**WHAT YOU HAVE TO DO**
What is the number of lines in the data that contain "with"? Nothing besides that number, please.

EXTRACTED RECORDS section start

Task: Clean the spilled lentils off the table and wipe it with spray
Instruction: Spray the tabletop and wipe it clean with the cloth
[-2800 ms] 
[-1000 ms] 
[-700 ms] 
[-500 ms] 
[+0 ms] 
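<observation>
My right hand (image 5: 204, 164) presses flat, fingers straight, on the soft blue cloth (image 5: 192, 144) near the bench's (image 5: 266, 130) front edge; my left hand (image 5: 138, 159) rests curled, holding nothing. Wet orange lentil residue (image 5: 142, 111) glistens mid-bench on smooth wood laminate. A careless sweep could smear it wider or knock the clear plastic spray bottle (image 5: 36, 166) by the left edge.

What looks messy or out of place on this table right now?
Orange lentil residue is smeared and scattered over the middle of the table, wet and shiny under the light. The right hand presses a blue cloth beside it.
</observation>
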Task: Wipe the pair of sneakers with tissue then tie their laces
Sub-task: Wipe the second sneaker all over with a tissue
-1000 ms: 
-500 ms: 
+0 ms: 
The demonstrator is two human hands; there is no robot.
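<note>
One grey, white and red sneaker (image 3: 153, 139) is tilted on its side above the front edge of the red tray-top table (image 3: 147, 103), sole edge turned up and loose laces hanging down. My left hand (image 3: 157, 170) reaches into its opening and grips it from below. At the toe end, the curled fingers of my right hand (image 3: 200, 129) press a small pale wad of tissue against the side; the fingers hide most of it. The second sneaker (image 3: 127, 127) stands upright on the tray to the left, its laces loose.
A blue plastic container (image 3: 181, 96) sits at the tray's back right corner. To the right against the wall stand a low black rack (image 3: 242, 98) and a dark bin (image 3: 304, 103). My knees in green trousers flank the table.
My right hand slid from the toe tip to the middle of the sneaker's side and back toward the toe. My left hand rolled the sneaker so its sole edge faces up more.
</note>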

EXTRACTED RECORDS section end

**RESPONSE AREA**
4